Но вот – это было в конце мая – отец вручил ему письмо. Растерзав конверт, он извлек сложенный вдвое тетрадный лист и тут же стал читать. Катя удивлялась его ребячливости, тем более непонятной, что ни ее возраст, да и его тоже не позволяют так себя вести. Будет лучше для него же – но, наверно, и для других, с кем его свяжет потом судьба, – если он поскорее избавится от своего мальчишества. Она пишет ему, надеясь хоть в чем-то ему помочь, она не хочет его обижать и даже принимает дорогой подарок; она не забудет дней, проведенных в городке, но романтика, может, тем и хороша, что ее только помнят или только ожидают, но никогда ею не живут в настоящем, вот пусть он и это учтет… (Хорошо еще, у нее хватило ума не написать ему: «Останемся друзьями!»)

Он поднял с пола клочок конверта и поглядел на штемпель: письмо было послано в феврале, почти четыре месяца назад.

– Вор! – закричал он диким голосом, но отца в комнате уже не было. – Вор, вор, вор, вор!..

И вот он сидел у меня в Челябинске и возбужденно отвечал:

– Все хорошо, хорошо!

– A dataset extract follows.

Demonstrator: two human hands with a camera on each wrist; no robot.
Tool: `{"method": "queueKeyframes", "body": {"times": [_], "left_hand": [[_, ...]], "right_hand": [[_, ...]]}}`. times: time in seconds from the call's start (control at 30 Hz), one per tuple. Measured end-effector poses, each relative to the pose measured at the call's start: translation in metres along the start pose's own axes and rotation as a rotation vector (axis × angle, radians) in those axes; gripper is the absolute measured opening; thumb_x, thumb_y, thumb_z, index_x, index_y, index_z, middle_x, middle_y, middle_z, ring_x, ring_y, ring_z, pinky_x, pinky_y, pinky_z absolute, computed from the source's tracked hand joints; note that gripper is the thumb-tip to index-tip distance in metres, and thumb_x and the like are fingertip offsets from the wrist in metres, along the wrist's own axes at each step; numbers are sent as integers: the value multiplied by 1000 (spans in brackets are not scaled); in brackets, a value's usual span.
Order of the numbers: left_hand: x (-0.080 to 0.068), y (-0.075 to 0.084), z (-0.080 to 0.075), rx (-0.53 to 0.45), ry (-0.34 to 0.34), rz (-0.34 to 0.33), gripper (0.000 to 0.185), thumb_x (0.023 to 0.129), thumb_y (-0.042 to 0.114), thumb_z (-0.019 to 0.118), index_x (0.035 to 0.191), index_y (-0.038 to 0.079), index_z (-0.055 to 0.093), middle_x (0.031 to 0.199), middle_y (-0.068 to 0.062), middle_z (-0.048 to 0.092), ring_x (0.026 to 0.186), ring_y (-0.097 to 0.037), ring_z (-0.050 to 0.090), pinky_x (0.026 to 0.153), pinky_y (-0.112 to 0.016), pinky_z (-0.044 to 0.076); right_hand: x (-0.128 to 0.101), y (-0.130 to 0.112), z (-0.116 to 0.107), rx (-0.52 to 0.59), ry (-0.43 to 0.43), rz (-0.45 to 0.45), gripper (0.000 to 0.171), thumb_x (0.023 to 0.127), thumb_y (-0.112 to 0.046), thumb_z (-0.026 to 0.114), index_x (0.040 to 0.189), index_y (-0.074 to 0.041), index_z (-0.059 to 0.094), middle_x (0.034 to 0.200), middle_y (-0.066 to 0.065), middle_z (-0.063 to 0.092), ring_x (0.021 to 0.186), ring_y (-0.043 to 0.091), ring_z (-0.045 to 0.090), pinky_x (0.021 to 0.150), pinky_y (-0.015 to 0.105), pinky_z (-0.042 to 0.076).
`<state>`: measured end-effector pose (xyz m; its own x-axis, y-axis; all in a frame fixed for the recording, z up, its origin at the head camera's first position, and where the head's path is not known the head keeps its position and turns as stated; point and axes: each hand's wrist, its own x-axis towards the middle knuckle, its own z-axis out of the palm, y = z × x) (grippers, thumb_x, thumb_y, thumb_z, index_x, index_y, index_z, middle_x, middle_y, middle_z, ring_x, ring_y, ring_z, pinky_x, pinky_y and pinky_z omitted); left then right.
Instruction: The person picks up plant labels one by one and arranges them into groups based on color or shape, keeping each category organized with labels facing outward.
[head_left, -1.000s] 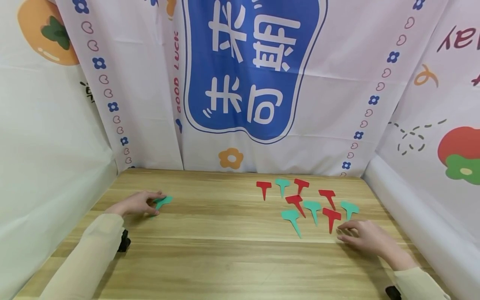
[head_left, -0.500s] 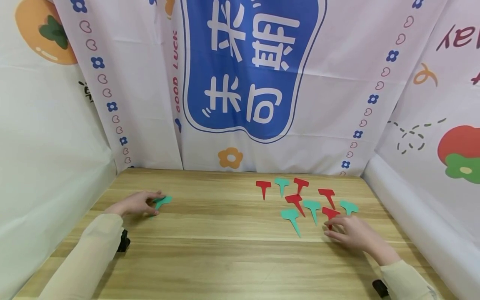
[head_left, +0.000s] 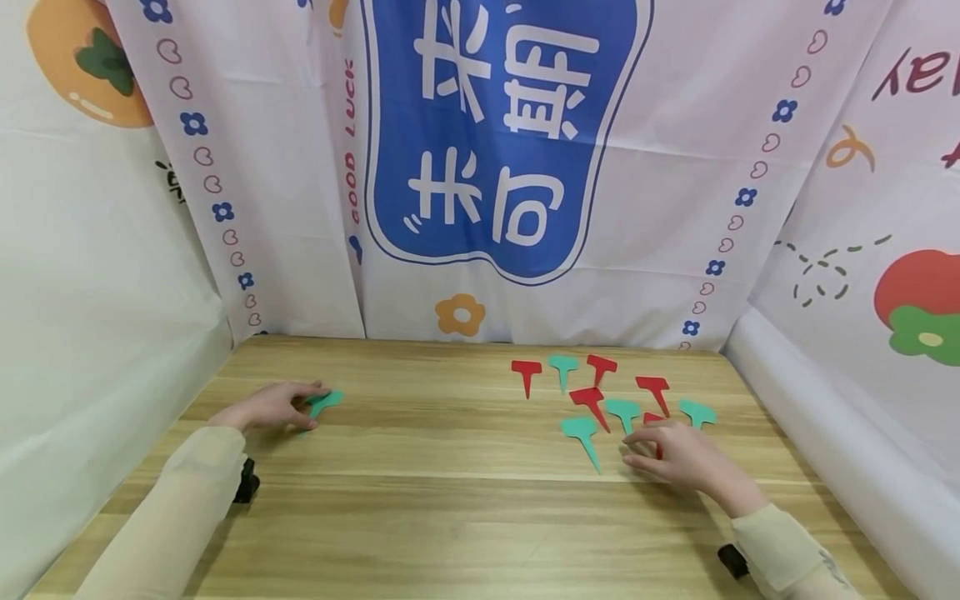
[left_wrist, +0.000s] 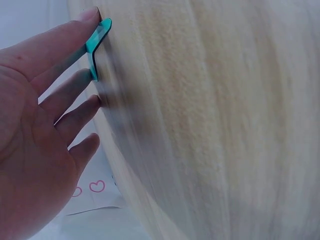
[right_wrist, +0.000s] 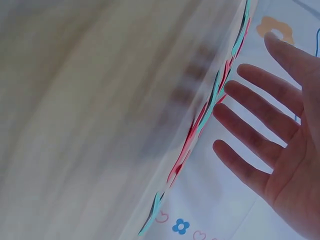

Никогда у меня не было все так хорошо… я тебе расскажу, все расскажу… я никогда не вернусь в городок, никогда, никогда! Я все расскажу, а ты слушай…

Но только через два дня он рассказал мне историю знакомства и любви с Катей Свидерской. Было ясно, он потерпел крах, но сам-то он не считал происшедшее крахом – ни тогда, ни позже, – он, пожалуй, даже посчитал свои приключения чем-то таким, чем можно гордиться. Он был… какой-то бесстрашный, что ли, решительный, но без отчаяния и сумасбродства. Он только не хотел возвращаться в городок. Вот тут, по-моему, его бесстрашие кончалось. Он чувствовал в себе перемену и боялся обратного превращения. Может быть, я и торопился с выводами, но мне казалось, что в этой перемене и заключается его победа, несмотря на крах его отношений с Катей.

Что ж, Билялу надо было помогать. Я сказал:

– Едем к дяде Харуну. Маклеру Харуну, – уточнил я, смеясь.